Supplied material:
*** Begin section ***
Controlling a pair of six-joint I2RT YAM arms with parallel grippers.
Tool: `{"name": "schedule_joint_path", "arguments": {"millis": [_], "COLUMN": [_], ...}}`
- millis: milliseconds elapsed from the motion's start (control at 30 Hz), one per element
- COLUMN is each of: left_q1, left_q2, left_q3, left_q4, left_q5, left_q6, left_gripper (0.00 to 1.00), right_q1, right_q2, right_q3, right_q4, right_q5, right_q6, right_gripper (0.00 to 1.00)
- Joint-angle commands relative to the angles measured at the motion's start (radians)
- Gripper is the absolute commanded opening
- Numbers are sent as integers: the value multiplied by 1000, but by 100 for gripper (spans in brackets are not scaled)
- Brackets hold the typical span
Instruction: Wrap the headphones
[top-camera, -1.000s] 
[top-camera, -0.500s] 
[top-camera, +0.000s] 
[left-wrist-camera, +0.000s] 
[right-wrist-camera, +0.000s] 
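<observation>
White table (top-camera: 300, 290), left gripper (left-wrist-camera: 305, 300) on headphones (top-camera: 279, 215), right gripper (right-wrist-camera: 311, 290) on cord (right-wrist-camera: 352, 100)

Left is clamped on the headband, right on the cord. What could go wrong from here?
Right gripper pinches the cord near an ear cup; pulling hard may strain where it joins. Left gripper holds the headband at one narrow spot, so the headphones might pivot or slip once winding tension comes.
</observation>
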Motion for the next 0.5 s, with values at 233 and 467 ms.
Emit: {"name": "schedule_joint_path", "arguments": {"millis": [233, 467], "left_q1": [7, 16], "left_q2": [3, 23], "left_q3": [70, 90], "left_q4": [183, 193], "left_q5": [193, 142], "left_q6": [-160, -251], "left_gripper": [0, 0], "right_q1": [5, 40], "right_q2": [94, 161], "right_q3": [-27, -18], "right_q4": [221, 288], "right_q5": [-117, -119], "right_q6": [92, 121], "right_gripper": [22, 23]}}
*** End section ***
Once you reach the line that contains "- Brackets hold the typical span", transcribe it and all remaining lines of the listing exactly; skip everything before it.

- Brackets hold the typical span
Instruction: Wrap the headphones
[top-camera, -1.000s] 
[top-camera, -0.500s] 
[top-camera, +0.000s] 
[left-wrist-camera, +0.000s] 
[right-wrist-camera, +0.000s] 
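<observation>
White table (top-camera: 300, 290), left gripper (left-wrist-camera: 305, 300) on headphones (top-camera: 279, 215), right gripper (right-wrist-camera: 311, 290) on cord (right-wrist-camera: 352, 100)

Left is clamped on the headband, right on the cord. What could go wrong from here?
Right gripper pinches the cord near an ear cup; pulling hard may strain where it joins. Left gripper holds the headband at one narrow spot, so the headphones might pivot or slip once winding tension comes.
</observation>
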Motion for the next 0.5 s, with values at 233 and 467 ms.
Emit: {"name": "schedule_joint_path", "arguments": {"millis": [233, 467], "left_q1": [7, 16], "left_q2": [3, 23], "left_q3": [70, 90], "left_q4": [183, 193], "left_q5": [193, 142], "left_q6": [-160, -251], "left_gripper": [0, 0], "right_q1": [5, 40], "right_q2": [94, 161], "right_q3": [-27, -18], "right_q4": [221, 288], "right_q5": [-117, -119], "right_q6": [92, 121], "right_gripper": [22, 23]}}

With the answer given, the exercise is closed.